Activation of necroptosis in a rat model of acute respiratory distress syndrome induced by oleic acid.
- Author:
Long PAN
1
;
Dun-Chen YAO
1
;
Yu-Zhong YU
1
;
Bing-Jun CHEN
1
;
Sheng-Jie LI
1
;
Gui-He HU
1
;
Chang XI
1
;
Zi-Hui WANG
1
;
Jian-Hua LI
1
;
Jie LONG
2
;
Yong-Sheng TU
3
Author Information
1. Department of Physiology, School of Basic Sciences, Guangzhou Medical University, Guangzhou 511436, China.
2. Department of Pathology, School of Basic Sciences, Guangzhou Medical University, Guangzhou 511436, China.

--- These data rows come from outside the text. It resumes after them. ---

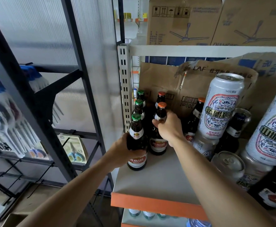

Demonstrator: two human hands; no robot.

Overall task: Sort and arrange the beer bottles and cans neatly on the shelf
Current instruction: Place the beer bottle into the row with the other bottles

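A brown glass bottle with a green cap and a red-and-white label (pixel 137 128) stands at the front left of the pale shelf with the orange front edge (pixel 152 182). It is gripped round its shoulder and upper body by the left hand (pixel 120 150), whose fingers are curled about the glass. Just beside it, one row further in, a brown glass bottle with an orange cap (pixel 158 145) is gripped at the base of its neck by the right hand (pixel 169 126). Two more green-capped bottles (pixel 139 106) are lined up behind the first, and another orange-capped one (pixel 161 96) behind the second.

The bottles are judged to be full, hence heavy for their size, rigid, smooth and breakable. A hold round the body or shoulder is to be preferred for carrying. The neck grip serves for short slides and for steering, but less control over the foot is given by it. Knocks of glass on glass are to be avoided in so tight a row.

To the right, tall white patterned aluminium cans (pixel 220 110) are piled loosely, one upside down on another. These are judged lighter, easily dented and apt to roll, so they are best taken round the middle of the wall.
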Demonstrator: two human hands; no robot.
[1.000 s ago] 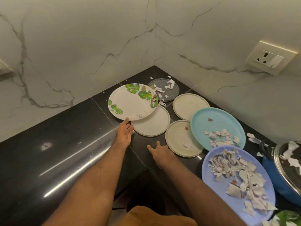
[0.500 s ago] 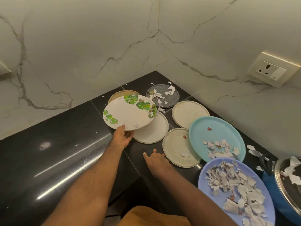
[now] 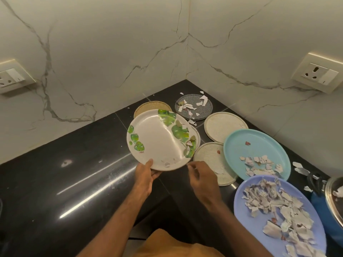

3. Department of Physiology, School of Basic Sciences, Guangzhou Medical University, Guangzhou 511436, China. tuys@gzhmu.edu.cn.
- Publication Type:Journal Article
- MeSH:
Acute Disease;
Animals;
Bronchoalveolar Lavage Fluid;
Disease Models, Animal;
Lung Diseases;
Necrosis;
Oleic Acid;
Rats;
Receptor-Interacting Protein Serine-Threonine Kinases;
Respiration Disorders;
Signal Transduction;
Tumor Necrosis Factor-alpha
- From:
Acta Physiologica Sinica
2016;68(5):661-668
- CountryChina
- Language:English
-
Abstract:
The present study was aimed to investigate the role of necroptosis in the pathogenesis of acute respiratory distress syndrome (ARDS). The rat model of ARDS was induced by intravenous injection of oleic acid (OA), and observed for 4 h. The lung injury was evaluated by arterial blood gas, lung wet-dry weight ratio (W/D) and histological analyses. Simultaneously, bronchoalveolar lavage fluid (BALF) was collected for total and differential cell analysis and total protein determination. Tumor necrosis factor alpha (TNF-α) level in BALF was determined with a rat TNF-α ELISA kit. Expressions of receptor interacting protein kinase 1 (RIPK1), RIPK3 and mixed lineage kinase domain-like protein (MLKL) in lung tissue were determined by Western blot and immunohistochemical staining. The interaction between RIPK1 and RIPK3 was explored by immunoprecipitation. The results showed that, compared with those in control group, total white blood cells count (WBC), polymorphonuclear percentage (PMN%), total protein concentration, TNF-α level in BALF, W/D, and the alveolar-arterial oxygen tension difference (P(A-a)O) in OA group were significantly increased at 4 h after OA injection. Western blot and immunostaining further showed remarkably increased expressions of RIPK1, RIPK3 and MLKL in lung tissue from OA group. Additionally, immunoprecipitation results indicated an enforced interaction between RIPK1 and RIPK3 in OA group. Collectively, the TNF-α level in BALF and the RIPK1-RIPK3-MLKL signaling pathway in lung tissue were found to be upregulated and activated with the process of ARDS. These findings implicate that RIPK1/RIPK3-mediated necroptosis plays a possible role in the pathogenesis of ARDS, which may provide a new idea to develop novel drugs for the therapy of ARDS.